Add support for GraalPy
It's an alternative Python implementation, as per https://github.com/python/pythondotorg/issues/2797 and supported by https://github.com/actions/setup-python
@timfel What do you think?
It mostly worked:
5 benchmarks failed:
- dask (Benchmark died)
- gc_collect (Benchmark died)
- networkx (Benchmark died)
- networkx_connected_components (Benchmark died)
- networkx_k_core (Benchmark died)
It was extremely slow:
- https://github.com/maurycy/pyperformance/actions/runs/18823779289/job/53703296682
I cancelled it after an hour.
Is it premature? Does it require much more powerful runner?
@maurycy we run the pyperformance benchmarks internally, but they require a powerful runner and lots more warmup than PyPy or CPython per benchmark. One hour is not nearly enough, we give it 18 cores and 64G of RAM and it runs in about 2.5 hours
As for the benchmarks, the networkx benchmarks should work, that's a bug on our side. But dask and gc_collect as are won't, the GC benchmarks in general just don't make much sense on GraalPy, since we have a completely different GC, so neither the benchmark nor any assertions make sense for us. The dask one doesn't work because we don't support the dis module, we have no current plans for this. So those would have to be excluded for GraalPy
This also increases the CI runs from around 13 minutes to over 2.5 hours.

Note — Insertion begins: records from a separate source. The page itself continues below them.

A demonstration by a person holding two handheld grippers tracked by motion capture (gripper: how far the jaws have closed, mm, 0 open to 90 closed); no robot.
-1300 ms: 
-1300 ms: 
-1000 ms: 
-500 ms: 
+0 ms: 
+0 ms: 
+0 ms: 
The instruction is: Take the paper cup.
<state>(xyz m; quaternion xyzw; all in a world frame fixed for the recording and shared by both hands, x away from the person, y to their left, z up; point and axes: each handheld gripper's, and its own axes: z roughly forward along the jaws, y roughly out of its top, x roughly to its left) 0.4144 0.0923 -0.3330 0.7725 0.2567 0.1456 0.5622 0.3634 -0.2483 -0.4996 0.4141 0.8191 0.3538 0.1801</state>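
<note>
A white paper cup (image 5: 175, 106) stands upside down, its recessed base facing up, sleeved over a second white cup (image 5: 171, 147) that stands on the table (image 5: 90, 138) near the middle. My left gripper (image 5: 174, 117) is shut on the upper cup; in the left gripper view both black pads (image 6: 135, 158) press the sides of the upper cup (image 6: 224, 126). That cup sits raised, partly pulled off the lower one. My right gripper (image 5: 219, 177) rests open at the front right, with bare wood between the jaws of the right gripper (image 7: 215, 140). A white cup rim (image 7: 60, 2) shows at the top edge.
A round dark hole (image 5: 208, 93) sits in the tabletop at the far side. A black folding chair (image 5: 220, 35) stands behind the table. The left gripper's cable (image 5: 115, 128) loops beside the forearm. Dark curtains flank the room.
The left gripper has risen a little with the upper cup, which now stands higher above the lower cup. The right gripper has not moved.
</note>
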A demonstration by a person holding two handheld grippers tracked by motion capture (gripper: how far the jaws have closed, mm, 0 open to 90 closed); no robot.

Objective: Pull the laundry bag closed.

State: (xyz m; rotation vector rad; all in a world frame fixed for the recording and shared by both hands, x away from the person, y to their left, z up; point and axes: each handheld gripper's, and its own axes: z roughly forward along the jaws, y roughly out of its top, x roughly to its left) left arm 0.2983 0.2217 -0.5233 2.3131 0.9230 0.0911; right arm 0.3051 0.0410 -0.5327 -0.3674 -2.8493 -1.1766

@maurycy we run the pyperformance benchmarks internally, but they require a powerful runner and lots more warmup than PyPy or CPython per benchmark. One hour is not nearly enough, we give it 18 cores and 64G of RAM and it runs in about 2.5 hours
That was just tests, though:
- https://github.com/python/pyperformance/blob/main/.github/workflows/main.yml#L79
Other tests finished in ~10 minutes
FYI: The whole benchmark runs in ~1h on cpython on i9-12900K, 128G DDR4
@maurycy if it's anything like in our internal setup, running the pip subprocesses to install dependencies is easily the worst part of the runtime. These creating venv for benchmark steps are easily 20x slower than on CPython, and when 2s turn into 40s times ~90 benchmarks this fills the time quickly.